Since SalTuba’s solar installation is not physically linked to residents’ homes, community members don’t see reduced household energy bills directly. “If they had installed the system in front of their home meters, they could have consumed the power directly before it entered the grid – that would have saved them money immediately.”
Instead, power goes straight into the broader grid, making it difficult to attribute usage to individuals without more complex metering.
Nonetheless, SalTuba proves that communities can successfully manage renewable energy projects, says Mareka Mokwatlo, manager of Transition Township pilot projects, a research initiative focused on sustainable local economies.
In 2024, the project was awarded a three-year research grant by the National Research Foundation to scale up the SalTuba pilot and build other pilot projects.

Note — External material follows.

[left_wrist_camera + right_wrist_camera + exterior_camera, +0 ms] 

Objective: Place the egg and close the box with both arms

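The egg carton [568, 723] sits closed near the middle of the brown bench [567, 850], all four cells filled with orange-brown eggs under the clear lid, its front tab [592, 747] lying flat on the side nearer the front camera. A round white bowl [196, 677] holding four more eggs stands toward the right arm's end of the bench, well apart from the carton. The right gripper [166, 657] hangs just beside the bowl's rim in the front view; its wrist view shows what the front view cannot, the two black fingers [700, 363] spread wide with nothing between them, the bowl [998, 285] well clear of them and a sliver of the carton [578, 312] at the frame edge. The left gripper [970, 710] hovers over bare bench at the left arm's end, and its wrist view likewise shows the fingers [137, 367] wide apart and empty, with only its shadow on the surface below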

For communities considering similar projects, Mokwatlo offers practical advice.
“Tap into your existing assets first, like skills that are already there. We don’t have to go outside to hire people in our working-class communities. We know we have artisanal skills, and we have stokvels that can be used towards funding our operations,” she says.
Also, partner with local businesses first. “For this type of project, start small, pilot and design to scale. We started with 15 panels on a carport, and now there’s a structure and 40 panels,” she says.

Policy changes
Professor Janet Cherry, head of the department of development studies at Nelson Mandela University, says SalTuba’s example is vital to the broader just energy transition.
“Some critics think that this model is only going to meet a small part of the country’s energy needs. Our research shows otherwise: in theory household production could meet 83% of the whole country’s planned energy needs,” she says.
Cherry says this can be a game-changer for local communities.
“You don’t have to have a big solar plant in the middle of the desert, you can actually do it on every single roof or every open space,” she says. “The biggest opportunity is the inclusion of community-owned energy systems that can alleviate the electricity constraints experienced in South Africa.”
But government policies need to change to make this effective, Cherry says.
Municipalities need to be able to buy electricity from community co-operatives like SalTuba, but the current regulations are not supportive. “We need policy changes to make it easier for community co-operatives,” she says.
For Cherry, this is a practical example of the just transition in action.
“The just transition is not about people being laid off from the coal mines and then unemployment goes up; it’s about completely restructuring the economy to be owned and controlled by ordinary people,” she says.